Data extract:
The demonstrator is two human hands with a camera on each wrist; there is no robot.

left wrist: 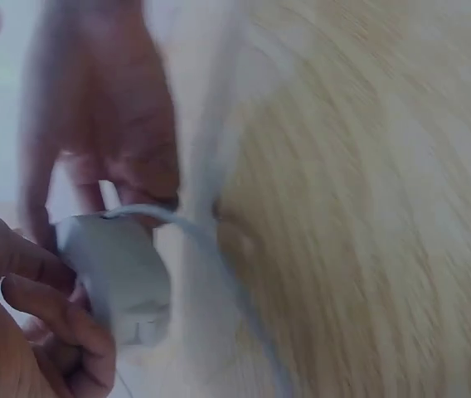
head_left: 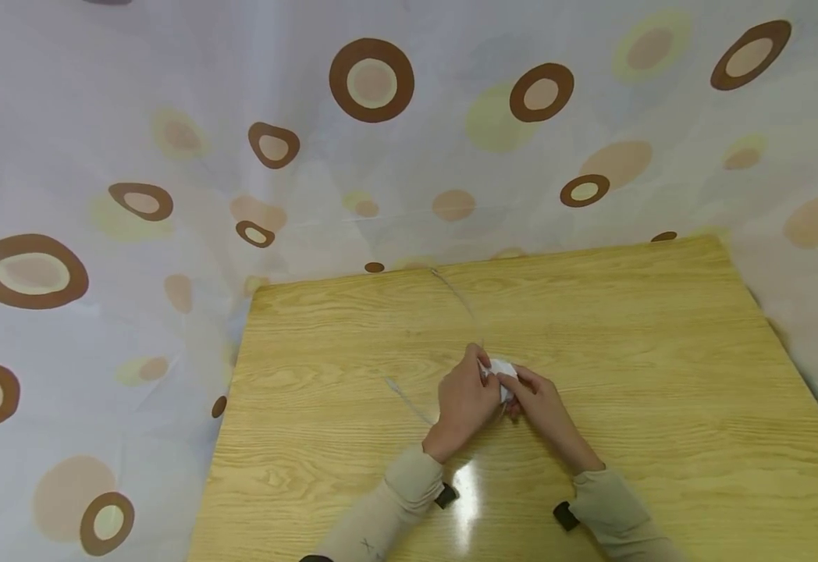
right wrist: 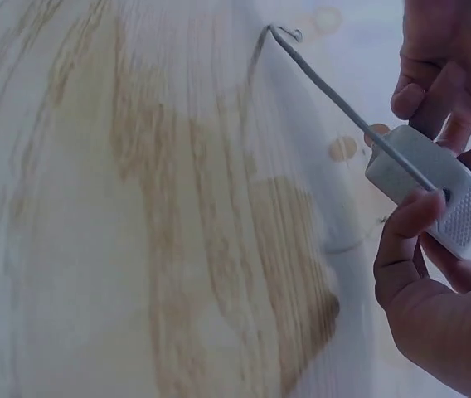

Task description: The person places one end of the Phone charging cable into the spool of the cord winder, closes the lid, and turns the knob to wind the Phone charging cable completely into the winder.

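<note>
A small white block with rounded edges, which looks like a power adapter [head_left: 504, 370], is held between both hands above the table. From the left, my left hand [head_left: 464, 396] grips it, fingers bent around its side. My right hand [head_left: 544, 407] holds the opposite side. In the right wrist view, the right thumb [right wrist: 422, 211] presses near the spot where a thin grey-white cable [right wrist: 335, 95] enters the adapter, beside a textured end face. The left wrist view shows the cable [left wrist: 248, 303] curving away from the block. Fingers hide part of the adapter.
Lengths of thin cable [head_left: 457, 293] lie on the wooden table [head_left: 662, 328], one toward the back edge. Another cable end [head_left: 393, 385] lies left of the hands. A patterned white sheet [head_left: 409, 156] hangs behind the table and along its sides.
</note>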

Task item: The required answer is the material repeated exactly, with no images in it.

Output of the exercise:
The demonstrator is two human hands with a camera on each wrist; there is no robot.

left wrist: 
head_left: 
right wrist: 

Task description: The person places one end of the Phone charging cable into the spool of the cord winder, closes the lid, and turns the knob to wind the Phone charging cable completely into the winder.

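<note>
A small white block with rounded edges, which looks like a power adapter [head_left: 504, 370], is held between both hands above the table. From the left, my left hand [head_left: 464, 396] grips it, fingers bent around its side. My right hand [head_left: 544, 407] holds the opposite side. In the right wrist view, the right thumb [right wrist: 422, 211] presses near the spot where a thin grey-white cable [right wrist: 335, 95] enters the adapter, beside a textured end face. The left wrist view shows the cable [left wrist: 248, 303] curving away from the block. Fingers hide part of the adapter.
Lengths of thin cable [head_left: 457, 293] lie on the wooden table [head_left: 662, 328], one toward the back edge. Another cable end [head_left: 393, 385] lies left of the hands. A patterned white sheet [head_left: 409, 156] hangs behind the table and along its sides.
</note>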

The output is finished.